The AI method then introduced a neural network that encodes a discretized facial profile to a fixed number of features. The surgical parameters from the virtual planning were then appended to these features and the concatenation was decoded to produce the output sparse grid with QEMs. This predicted discretization was subsequently transformed back to a mesh to produce the final result.

omf-prediction

Results

A database comprising 1190 control facial profiles and 256 pairs of pre- and post-operative patient facial profiles was availalble for training. To show how the model applies the jaw displacements, a facial profile with no jaw displacements and a post-operative facial profile with the planned jaw displacements were predicted. Clear jaw displacements between the outputs are visible, showing that the model outputs can be controlled by providing different surgical parameters.
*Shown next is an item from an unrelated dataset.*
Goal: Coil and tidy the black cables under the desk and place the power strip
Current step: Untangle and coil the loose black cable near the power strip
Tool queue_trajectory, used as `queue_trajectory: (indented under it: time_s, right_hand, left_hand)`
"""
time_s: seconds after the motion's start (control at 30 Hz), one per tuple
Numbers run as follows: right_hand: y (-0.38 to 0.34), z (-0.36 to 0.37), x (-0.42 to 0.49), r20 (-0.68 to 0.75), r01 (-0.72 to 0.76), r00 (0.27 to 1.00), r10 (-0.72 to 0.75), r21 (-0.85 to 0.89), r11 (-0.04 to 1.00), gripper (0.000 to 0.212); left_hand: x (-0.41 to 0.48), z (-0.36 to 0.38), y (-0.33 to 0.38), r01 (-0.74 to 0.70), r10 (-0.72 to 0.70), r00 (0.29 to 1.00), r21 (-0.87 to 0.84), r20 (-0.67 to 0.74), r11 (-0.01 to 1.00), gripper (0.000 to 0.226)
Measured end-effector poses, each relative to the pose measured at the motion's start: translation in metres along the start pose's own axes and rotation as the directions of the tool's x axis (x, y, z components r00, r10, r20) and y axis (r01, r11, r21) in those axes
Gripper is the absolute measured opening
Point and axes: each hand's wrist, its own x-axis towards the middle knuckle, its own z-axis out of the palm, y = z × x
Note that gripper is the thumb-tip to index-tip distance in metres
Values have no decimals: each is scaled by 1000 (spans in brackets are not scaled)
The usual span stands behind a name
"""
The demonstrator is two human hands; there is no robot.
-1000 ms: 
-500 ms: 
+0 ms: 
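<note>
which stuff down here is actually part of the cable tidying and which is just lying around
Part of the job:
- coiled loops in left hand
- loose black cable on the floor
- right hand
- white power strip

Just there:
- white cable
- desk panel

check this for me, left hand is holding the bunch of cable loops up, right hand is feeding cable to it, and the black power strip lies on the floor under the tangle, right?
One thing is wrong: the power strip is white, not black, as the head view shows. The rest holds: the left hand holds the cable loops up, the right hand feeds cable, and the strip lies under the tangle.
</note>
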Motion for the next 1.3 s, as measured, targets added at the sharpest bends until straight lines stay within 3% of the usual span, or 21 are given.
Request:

However, the identity of the patient is not well represented as the eyebrows and eyelids are missing. Quantitatively, the predicted facial profiles differed on average by 1.77 mm compared to the post-operative facial profiles, which is less effective than the state of the art.

omf-prediction

Conclusion

An AI model has been developed that predicts a patient's facial profile after orthognathic surgery. The model's predictions can be controlled by specifying surgical parameters. Too few patient examples were available to fully utilize the novel method, so an alternative method is proposed that translates the points of the pre-operative mesh instead of generating the post-operative mesh from scratch.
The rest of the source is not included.